Émilie Altomare (SMIB 2011) : de la passion au projet entrepreneurial
C’est en 2011 qu’Émilie Altomare (SMIB 2011) rejoint le programme ESSEC Master in Strategy and Management of International Business (SMIB) avec pour objectif de renforcer la dimension internationale de son parcours.
Alors qu’elle espère un stage, elle décroche son premier CDI chez Procter & Gamble. Fraîchement diplômée, elle met alors le cap sur Genève. « Il est certain que la marque ESSEC ouvre beaucoup de portes. L’ESSEC est une marque qui rassure les entreprises et c’est notamment grâce au réseau Alumni ».
Elle passera cinq années chez Procter & Gamble sur des fonctions marketing, avant de rejoindre le groupe Coty, puis Wella et enfin Roger Dubuis. Des expériences internationales qui la mèneront en Chine où elle officiera depuis Shanghai. Autant d’expériences qu’elle qualifie d’« hautement formatrices »
Projet personnel
Elle n’en oublie pas pour autant ses projets personnels. Passionnée de vin, elle prend le temps de passer un diplôme de sommelière. « L’idée n’était pas du tout d’en faire mon métier, mais simplement de mieux comprendre le vin. Je pense que déjà à l’époque, j’avais la conviction que connaître le vin me permettrait de mieux l’apprécier », explique-t-elle.

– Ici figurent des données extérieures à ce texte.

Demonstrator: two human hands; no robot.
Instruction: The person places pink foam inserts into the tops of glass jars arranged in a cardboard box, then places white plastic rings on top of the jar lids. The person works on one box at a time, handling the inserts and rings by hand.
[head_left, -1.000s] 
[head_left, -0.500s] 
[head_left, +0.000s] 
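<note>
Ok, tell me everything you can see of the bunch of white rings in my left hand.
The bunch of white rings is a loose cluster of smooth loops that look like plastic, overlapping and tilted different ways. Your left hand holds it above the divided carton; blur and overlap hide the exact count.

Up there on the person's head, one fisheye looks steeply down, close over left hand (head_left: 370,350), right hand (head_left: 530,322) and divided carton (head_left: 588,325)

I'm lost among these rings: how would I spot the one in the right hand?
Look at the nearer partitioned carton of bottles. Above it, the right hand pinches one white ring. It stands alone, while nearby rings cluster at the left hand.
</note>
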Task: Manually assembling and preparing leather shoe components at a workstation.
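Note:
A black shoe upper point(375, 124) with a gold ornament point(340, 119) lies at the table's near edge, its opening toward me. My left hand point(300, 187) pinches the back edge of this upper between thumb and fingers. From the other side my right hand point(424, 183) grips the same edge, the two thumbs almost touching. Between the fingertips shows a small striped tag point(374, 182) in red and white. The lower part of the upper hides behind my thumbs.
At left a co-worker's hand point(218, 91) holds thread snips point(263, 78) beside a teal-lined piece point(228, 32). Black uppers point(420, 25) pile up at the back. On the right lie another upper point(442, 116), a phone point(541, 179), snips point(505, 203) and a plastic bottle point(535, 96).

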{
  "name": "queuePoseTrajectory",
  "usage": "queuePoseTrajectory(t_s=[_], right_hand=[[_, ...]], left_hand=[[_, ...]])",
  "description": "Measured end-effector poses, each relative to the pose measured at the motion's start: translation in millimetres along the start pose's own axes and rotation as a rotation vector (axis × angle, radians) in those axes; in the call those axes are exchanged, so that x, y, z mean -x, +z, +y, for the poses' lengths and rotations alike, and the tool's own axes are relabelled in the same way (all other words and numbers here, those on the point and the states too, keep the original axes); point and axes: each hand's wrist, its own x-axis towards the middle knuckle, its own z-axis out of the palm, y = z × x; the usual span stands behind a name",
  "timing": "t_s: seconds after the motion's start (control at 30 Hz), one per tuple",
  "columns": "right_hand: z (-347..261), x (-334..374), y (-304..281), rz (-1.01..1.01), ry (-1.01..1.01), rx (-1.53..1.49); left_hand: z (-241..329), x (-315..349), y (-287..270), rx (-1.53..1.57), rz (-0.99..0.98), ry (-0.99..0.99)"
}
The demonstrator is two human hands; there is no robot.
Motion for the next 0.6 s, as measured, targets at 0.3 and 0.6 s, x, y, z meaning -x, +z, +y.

Elle enchaîne alors les cours le week-end et les sessions de révisions. Très vite, elle comprend que quelque chose cloche. « Vouloir connaître le vin demande bien trop d’efforts ! Il existe des applications pour apprendre les langues, l’Histoire ou l’Art. Mais quand il s’agit du vin, on ne trouve que des quiz : rien qui explique vraiment le vin! ».
Pédagogie ludique
C’est à ce moment-là que nait le projet Vino Master. « J’ai eu l’envie de rendre la connaissance du vin accessible à tous les amateurs ».
L’application mobile qu’elle développe associe modules d’apprentissage, min- jeux et dégustations, pour un apprentissage qui se revendique « accessible, ludique et durable ».
Un projet qui la passionne et qui lui donne l’envie de se tourner vers l’entrepreneuriat.
Les neurosciences au service d'un apprentissage durable
Dans ce projet, elle embarque sa meilleure amie, Anaïs Benni Blazejewski. Les deux fondatrices intègrent tout d’abord l’incubateur The Pool à Metz.
« En parallèle de notre incubation, nous interrogeons de nombreux amateurs de vin. Rapidement, nous obtenons la confirmation qu’il existe une envie d’apprendre et une réelle frustration face à la difficulté d’accès à l’éducation. Nous prenons également conscience d’une profonde frustration : les amateurs ont la sensation de tout oublier ! De ne jamais retenir ce qu’ils apprennent (le vocabulaire, le nom des cépages, la particularité d’une région…). Nous décidons alors de nous intéresser aux neurosciences, et de collaborer avec un laboratoire de recherche pour construire une approche pédagogique qui facilite l’ancrage des connaissances dans le temps, autrement dit qui permette un apprentissage durable », détaille-t-elle.
À l’automne 2025, les deux entrepreneuses accèdent à la finale régionale du concours Be a boss Women Tour, prix de l’innovation féminine Grand Est.
Quelques mois plus tard, Vino Master rejoint Bernard Magrez Start-Up Win, le premier incubateur dédié au monde du vin, de la bière et des spiritueux, à Bordeaux
Dans sa nouvelle vie d’entrepreneuse, Émilie mesure l’importance du réseau. « En sortie d’école j’ai peu fait jouer mon réseau. Désormais, je mesure la force du réseau ESSEC Alumni et je mesure à quel point les échanges avec d’autres membres sont précieux.»
Mentorat, échange de premières expériences, Station F… elle s’intéresse aujourd’hui de près aux dispositifs ESSEC Alumni à destination des entrepreneurs.